DESCRIPTION OF THE TASK => One number is all that is asked for: the number of lines below that hold the string "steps".

ENTRIES SHOWN =>

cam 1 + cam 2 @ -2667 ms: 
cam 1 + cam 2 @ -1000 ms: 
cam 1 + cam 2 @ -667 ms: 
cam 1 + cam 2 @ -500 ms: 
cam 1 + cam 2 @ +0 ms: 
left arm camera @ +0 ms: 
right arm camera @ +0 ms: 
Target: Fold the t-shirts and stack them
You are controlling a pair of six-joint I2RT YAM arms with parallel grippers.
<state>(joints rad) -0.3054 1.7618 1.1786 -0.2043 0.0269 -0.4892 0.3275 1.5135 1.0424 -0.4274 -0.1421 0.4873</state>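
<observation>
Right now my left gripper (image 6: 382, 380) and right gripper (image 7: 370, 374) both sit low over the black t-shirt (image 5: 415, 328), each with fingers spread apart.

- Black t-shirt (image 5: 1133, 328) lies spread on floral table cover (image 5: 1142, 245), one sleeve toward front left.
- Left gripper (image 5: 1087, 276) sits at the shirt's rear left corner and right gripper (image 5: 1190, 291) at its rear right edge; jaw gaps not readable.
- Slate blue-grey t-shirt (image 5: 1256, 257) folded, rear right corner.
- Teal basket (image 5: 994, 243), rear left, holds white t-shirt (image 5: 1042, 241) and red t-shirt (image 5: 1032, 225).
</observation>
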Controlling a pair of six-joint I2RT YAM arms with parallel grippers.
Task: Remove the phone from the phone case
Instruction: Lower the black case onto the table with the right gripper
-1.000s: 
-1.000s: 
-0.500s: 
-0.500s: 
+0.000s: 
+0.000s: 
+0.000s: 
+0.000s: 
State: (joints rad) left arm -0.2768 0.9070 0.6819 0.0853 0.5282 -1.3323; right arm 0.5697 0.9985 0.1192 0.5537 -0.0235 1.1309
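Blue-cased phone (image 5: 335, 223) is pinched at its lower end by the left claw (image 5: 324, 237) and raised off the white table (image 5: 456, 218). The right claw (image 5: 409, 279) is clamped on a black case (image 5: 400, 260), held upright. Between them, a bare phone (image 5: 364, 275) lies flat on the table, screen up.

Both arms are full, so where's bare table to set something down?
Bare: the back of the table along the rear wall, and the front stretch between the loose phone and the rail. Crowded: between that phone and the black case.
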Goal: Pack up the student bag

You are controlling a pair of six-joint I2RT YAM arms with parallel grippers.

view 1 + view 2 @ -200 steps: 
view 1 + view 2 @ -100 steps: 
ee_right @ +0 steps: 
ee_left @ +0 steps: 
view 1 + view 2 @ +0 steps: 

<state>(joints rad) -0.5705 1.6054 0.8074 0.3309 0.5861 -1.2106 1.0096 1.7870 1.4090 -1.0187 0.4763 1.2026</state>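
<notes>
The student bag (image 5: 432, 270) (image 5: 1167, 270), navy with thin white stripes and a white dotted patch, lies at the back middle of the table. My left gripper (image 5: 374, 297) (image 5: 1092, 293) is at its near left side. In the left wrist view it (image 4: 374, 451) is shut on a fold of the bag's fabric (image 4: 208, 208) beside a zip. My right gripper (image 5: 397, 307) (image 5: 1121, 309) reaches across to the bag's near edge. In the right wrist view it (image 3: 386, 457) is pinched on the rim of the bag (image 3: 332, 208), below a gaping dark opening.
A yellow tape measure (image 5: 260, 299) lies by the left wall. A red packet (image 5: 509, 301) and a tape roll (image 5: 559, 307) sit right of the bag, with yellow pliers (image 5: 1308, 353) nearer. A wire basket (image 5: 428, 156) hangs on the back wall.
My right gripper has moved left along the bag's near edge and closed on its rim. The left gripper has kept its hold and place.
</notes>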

RESULT => 5